I think the Posterous team is terrific. They add shitloads of features, work
hard, and Garry gave me a ton of useful advice when I applied to YC. But
you're comparing a fairly amateur service with possibly the best-designed web
site of all time.

Posterous still hasn't beat Tumblr, which is rapidly becoming the most popular
blogging service. For all its features, it looks like shit and doesn't have a
rich user experience whatsoever.

Facebook, on the other hand, has struck with the force of a goddamn atomic
bomb. I must think that the people who criticize Facebook either have small
friend circles or have extremely peculiar friend circles, but I've got a
diverse bunch of contacts and the one unifying factor is that they use
Facebook. Some people use it to hook up, some people use it for class
information, some people debate politics on it, some people write long
confessionals, some people waste class time, but they all use it and they use
it _obsessively_.

Facebook has become a medium unto itself. As in, my mother will write friends
on Facebook instead of calling them. My grandfather will comment on photos. I
will create an Event on Facebook rather than calling or emailing people. I
will collaborate using a Facebook message.

Facebook's not Twitter because Twitter's designed for minimal communication.
Facebook's goal was to create private social worlds; Twitter's goal became a
public massing of information. But users on Twitter (not Twitter itself)
developed terrific methods of communication, and Facebook's adding them to its
arsenal of features.

Guess who is killing Flickr? Facebook. Guess what currently has the best
chance of killing part of Youtube's clientele. Facebook (though I wish here I
could say Vimeo). My friends send video messages to one another constantly, or
record video when nothing's going on. All of my public photos are stored on
Facebook, and once it offers public video that's where my videos are going.

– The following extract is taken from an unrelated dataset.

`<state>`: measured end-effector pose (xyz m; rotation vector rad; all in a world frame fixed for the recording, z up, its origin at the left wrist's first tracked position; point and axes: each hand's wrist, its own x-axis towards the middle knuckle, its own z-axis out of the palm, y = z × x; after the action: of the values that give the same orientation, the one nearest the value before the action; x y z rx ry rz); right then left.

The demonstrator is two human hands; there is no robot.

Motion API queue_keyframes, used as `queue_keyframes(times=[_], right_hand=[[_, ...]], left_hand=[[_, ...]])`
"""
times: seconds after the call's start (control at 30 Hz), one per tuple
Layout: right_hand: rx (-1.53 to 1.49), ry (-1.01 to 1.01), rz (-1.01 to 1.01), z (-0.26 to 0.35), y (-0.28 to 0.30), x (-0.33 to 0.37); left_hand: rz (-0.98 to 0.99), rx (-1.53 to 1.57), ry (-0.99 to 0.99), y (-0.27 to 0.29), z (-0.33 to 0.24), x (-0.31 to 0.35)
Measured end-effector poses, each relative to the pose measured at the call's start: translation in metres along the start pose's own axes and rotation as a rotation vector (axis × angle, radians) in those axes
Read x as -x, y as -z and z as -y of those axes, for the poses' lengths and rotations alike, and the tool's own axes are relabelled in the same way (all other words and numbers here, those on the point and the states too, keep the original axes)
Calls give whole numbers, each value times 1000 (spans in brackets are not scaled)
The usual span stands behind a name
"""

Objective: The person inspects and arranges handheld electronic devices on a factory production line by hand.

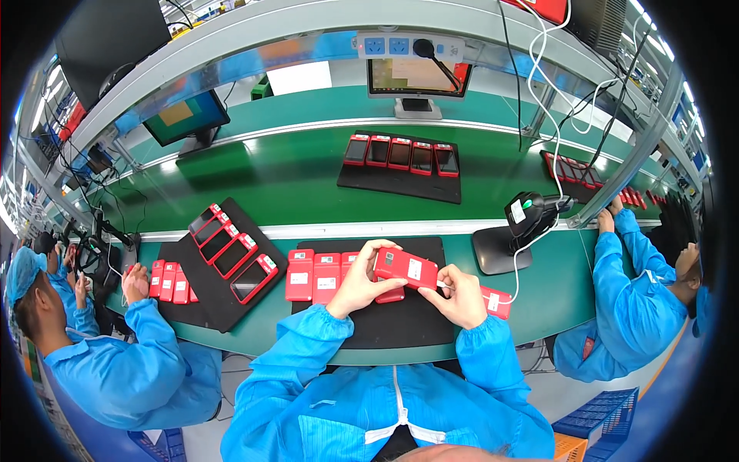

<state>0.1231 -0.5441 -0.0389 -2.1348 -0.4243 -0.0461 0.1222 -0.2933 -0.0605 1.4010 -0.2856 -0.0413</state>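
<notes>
My left hand (358, 285) is closed around a red handheld device (399, 264), its back with a white label and camera window facing up. At the device's right end, my right hand (462, 299) pinches the plug of a white cable (442, 284). The plug touches the device's end; whether it is fully inserted cannot be made out. Beneath my hands lies a black mat (400, 331). Face-down red devices (326, 277) sit on it by my left hand, one partly hidden under it. Another red device (496, 302) lies beside my right hand.
A barcode scanner on a stand (523, 219) stands right of the mat. Black trays of red devices lie left (265, 296) and on the green conveyor (400, 190). Co-workers in blue sit left (131, 362) and right (623, 308). White cables hang from the shelf.
</notes>
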Motion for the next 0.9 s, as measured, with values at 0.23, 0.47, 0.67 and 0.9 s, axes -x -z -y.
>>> queue_keyframes(times=[0.23,0.47,0.67,0.9], right_hand=[[43,-59,16,7,-1,3],[-11,-18,-4,8,-5,1],[-7,-27,36,8,-4,2],[-23,-11,51,6,-2,3]], left_hand=[[13,51,15,0,1,1],[-6,46,17,2,1,2],[-9,65,37,4,3,2],[-2,61,29,4,3,2]])
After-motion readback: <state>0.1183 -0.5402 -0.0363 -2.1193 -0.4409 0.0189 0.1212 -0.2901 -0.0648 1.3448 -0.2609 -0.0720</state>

Facebook offers one service, and that service is intimacy. It's talking to
friends and only friends. If I had to bet on one service surviving every other
one online, it would be Facebook. It's the only service I've seen where I
can't imagine it being dropped for something else. I thought that within a
week when I joined it in 2005, and since then I've seen nothing to convince me
otherwise. It is leagues beyond anything.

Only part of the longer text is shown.